AastaLLL · March 7, 2022, 3:47am

Hi,

Would you mind sharing the source to reproduce this issue in our environment?
We want to check this further to see if any update is required.
Since the API from host and Jetson is slightly different.

Thanks.

tbesard · March 7, 2022, 6:35am

It’s not trivial to isolate the code to something that can be executed without our target device. I can try though.

In the mean time, I’ve stumbled on an issue that might explain crashes. So for a given GPU allocation from user space, I both need the DMA bus addresses for use with my device, and physical addresses for use with mmap. On non-Tegra hardware, I iterate the entries from nvidia_p2p_get_pages and nvidia_p2p_dma_map_pages together, since I always seem to get the same number of entries. I can then easily get the DMA address by looking at dma_mapping->dma_addresses[...] and the physical address from page_table->pages[...]->physical_address.

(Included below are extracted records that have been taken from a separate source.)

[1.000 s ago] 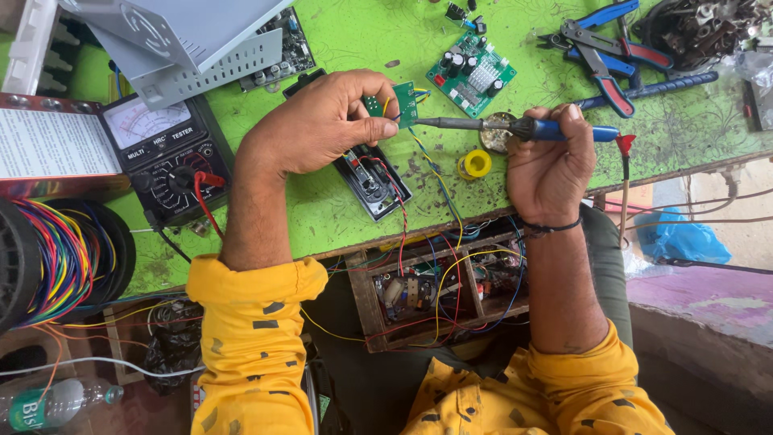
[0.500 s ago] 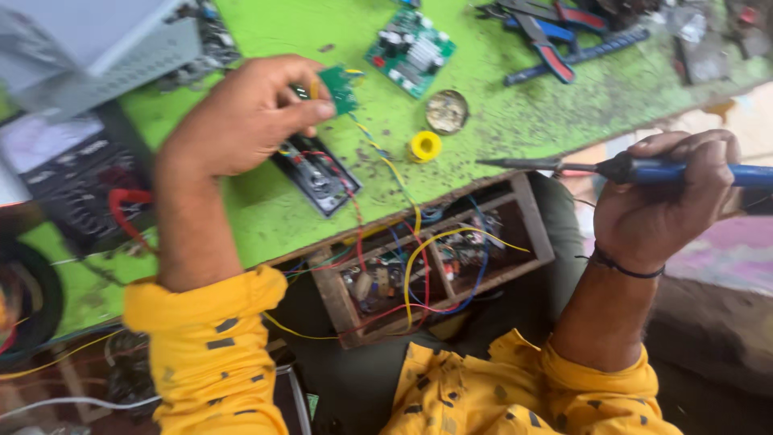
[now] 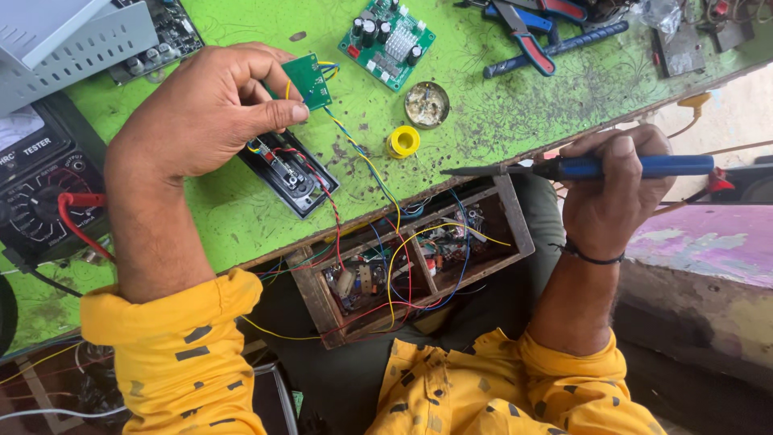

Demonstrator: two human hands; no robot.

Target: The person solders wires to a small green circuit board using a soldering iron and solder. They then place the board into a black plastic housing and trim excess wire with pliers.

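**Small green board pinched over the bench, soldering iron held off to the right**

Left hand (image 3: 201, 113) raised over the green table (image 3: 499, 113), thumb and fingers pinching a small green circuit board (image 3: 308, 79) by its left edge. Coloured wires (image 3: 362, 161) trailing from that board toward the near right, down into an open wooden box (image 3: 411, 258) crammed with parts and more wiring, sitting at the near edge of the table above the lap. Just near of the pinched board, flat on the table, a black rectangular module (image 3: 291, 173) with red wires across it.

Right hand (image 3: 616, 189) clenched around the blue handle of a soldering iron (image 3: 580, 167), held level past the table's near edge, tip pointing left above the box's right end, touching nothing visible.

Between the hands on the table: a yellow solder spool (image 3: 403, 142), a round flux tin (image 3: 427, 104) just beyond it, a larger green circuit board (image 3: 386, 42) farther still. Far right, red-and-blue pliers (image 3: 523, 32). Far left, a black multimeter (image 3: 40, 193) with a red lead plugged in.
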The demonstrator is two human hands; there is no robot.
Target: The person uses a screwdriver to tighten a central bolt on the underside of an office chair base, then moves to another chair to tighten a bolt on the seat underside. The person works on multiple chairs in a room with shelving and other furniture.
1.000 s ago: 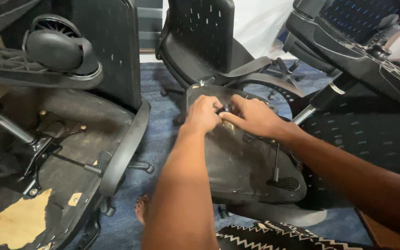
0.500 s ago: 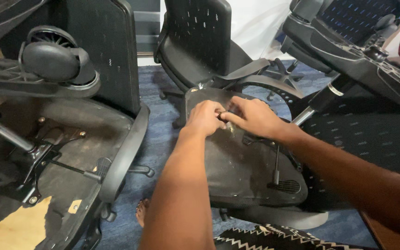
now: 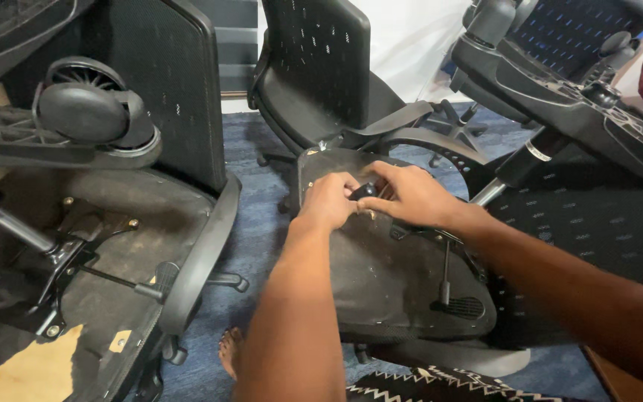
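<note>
Left hand (image 3: 330,199) and right hand (image 3: 409,195) both closed, pinching small black knob (image 3: 364,190) on upturned black fabric-covered chair seat underside (image 3: 381,275).

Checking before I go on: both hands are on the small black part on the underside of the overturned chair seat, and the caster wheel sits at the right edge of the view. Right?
Not quite. The head view shows the caster wheel at the left, not the right. Both the left hand and right hand do meet at the small black part on the overturned seat's underside.
</note>
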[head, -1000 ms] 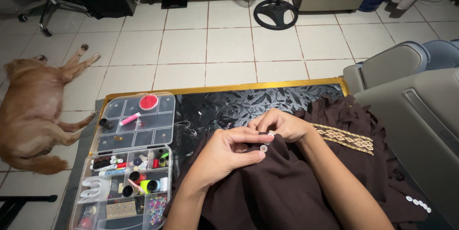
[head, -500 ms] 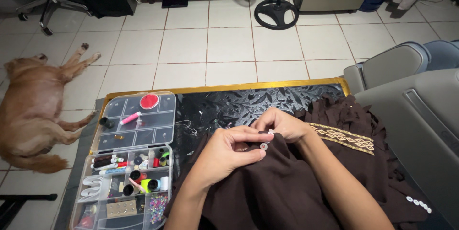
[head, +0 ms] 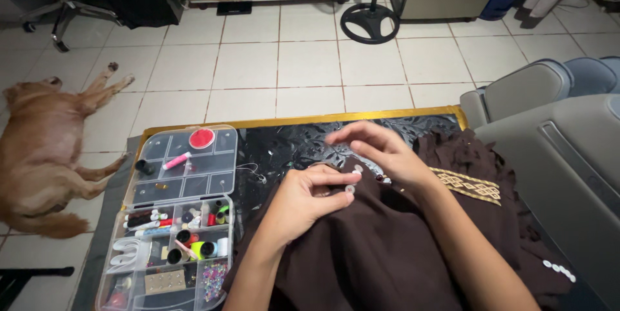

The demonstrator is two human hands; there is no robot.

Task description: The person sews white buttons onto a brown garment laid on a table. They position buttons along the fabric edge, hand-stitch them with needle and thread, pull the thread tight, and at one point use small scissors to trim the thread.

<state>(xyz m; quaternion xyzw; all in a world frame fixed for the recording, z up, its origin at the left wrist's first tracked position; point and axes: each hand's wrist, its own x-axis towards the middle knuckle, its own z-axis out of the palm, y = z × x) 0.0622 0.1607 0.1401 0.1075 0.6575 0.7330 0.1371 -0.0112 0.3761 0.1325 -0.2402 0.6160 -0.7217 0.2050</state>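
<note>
The left hand (head: pixel 303 201) pinches a small white button (head: pixel 351 189) against the brown garment (head: pixel 381 253), steadying it just right of the sewing box (head: pixel 177 214). The right hand (head: pixel 378 149) hovers above, fingers loosely apart, perhaps drawing thread too fine to see.

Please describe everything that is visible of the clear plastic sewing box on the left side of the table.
The sewing box is clear plastic, lies open and flat, its lid folded back toward the floor. The lid half holds a round red pincushion, a pink tube and a small black item in divided compartments. The lower half holds thread spools, white trim and coloured beads. It rests on the dark tabletop, left of the brown garment. Neither hand touches it.
</note>
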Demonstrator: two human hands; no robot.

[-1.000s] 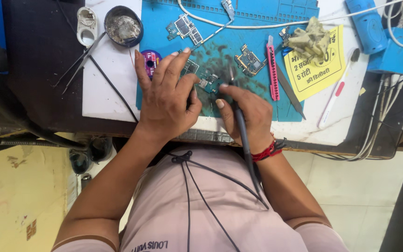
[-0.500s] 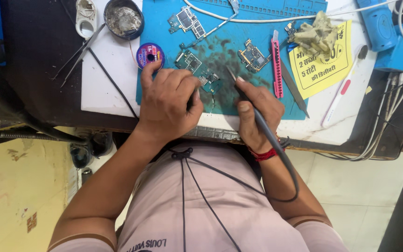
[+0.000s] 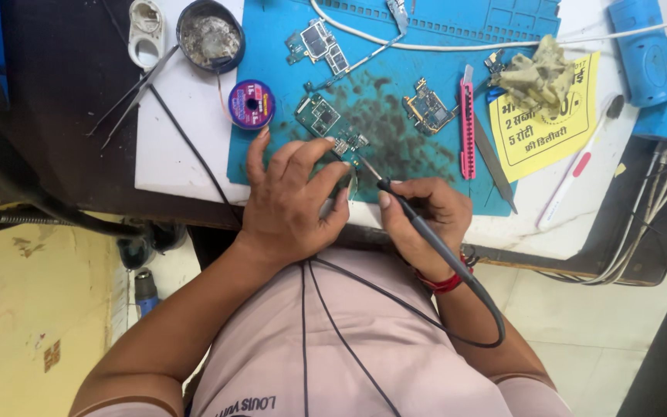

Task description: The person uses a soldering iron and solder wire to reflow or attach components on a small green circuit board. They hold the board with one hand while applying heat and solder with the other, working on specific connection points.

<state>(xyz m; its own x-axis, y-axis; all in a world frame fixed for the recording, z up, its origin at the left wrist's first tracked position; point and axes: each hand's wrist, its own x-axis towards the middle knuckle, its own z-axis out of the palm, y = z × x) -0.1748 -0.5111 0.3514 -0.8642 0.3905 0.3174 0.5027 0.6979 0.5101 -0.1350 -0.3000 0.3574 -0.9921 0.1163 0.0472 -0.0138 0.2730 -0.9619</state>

On Tegra, I’m not getting the same number of entries in the page table and DMA mapping (e.g., for a 4MB allocation I get 1024 page table entries and 2 dma mapping entries). However, I’m not sure how to get the correct DMA handles and physical addresses from either. I’ve tried two approaches:

iterate the page table, get phys_addr using page_to_phys, get dma_addr using phys_to_dma
iterate the dma mapping, get dma_addr directly from hw_address, get phys_addr using dma_to_phys

Both these approaches yield different addresses, although within each approach the DMA addresses and physical addresses are always equal to each other. The fact that there is a difference means that I’m probably doing something wrong though, and using those wrong addresses with mmap is the likely to crash the system.

Any thoughts? What’s the correct way of getting valid DMA bus addresses as well as physical addresses for use with mmap out of the NVIDIA P2P APIs?

tbesard · March 14, 2022, 4:01pm

@AastaLLL Any thoughts on my latest post?

AastaLLL · March 21, 2022, 5:54am

Hi,

Sorry for the late update.
We are checking this internally and share more information with you soon.

Thanks.

AastaLLL · March 23, 2022, 5:09am

Hi,

Thanks for your patience.
Here are some of the suggestions:

1.

The input physical address for io_remap_pfn_range should be address of struct page on Jetson.
Please ensure to compile the sources with the Jetson version of nv-p2p.h.

Something like:

#if (defined(CONFIG_ARM64) && defined(CONFIG_ARCH_TEGRA))
    dmachan->reader_addr[j] = page_to_pfn((struct page*)nvp);
#else
    dmachan->reader_addr[j] = (uint32_t*)(nvp->physical_address + offset);
#endif

It looks like the nv-p2p.h header has different page_table struct fields for desktop and Jetson:

Desktop:

typedef
struct nvidia_p2p_page {
    uint64_t physical_address;
    union nvidia_p2p_request_registers {
        struct {
            uint32_t wreqmb_h;
            uint32_t rreqmb_h;
            uint32_t rreqmb_0;
            uint32_t reserved[3];
        } fermi;
    } registers;
} nvidia_p2p_page_t;

typedef
struct nvidia_p2p_page_table {
    uint32_t version;
    uint32_t page_size; /* enum nvidia_p2p_page_size_type */
    struct nvidia_p2p_page **pages;
    uint32_t entries;
    uint8_t *gpu_uuid;
} nvidia_p2p_page_table_t;

Jetson:

typedef struct nvidia_p2p_page_table {
    u32 version;
    u32 page_size;
    u64 size;
    u32 entries;
    struct page **pages;
  
    u64 vaddr;
    u32 mapped;
  
    struct mm_struct *mm;
    struct mmu_notifier mn;
    struct mutex lock;
    void (*free_callback)(void *data);
    void *data;
} nvidia_p2p_page_table_t;

2.

Ensure to follow “Modification to Kernel API” from https://developer.nvidia.com/blog/gpudirect-rdma-nvidia-jetson-agx-xavier/.
The mapping size should be multiple of 4K, Write combine requirement while remapping.

Thanks.

tbesard · March 25, 2022, 7:36am

Thanks for your reply.

I’ve read that blog post, and have adapted my code (using cuMemAllocHost, not setting write-combined so not having to do anything while remapping).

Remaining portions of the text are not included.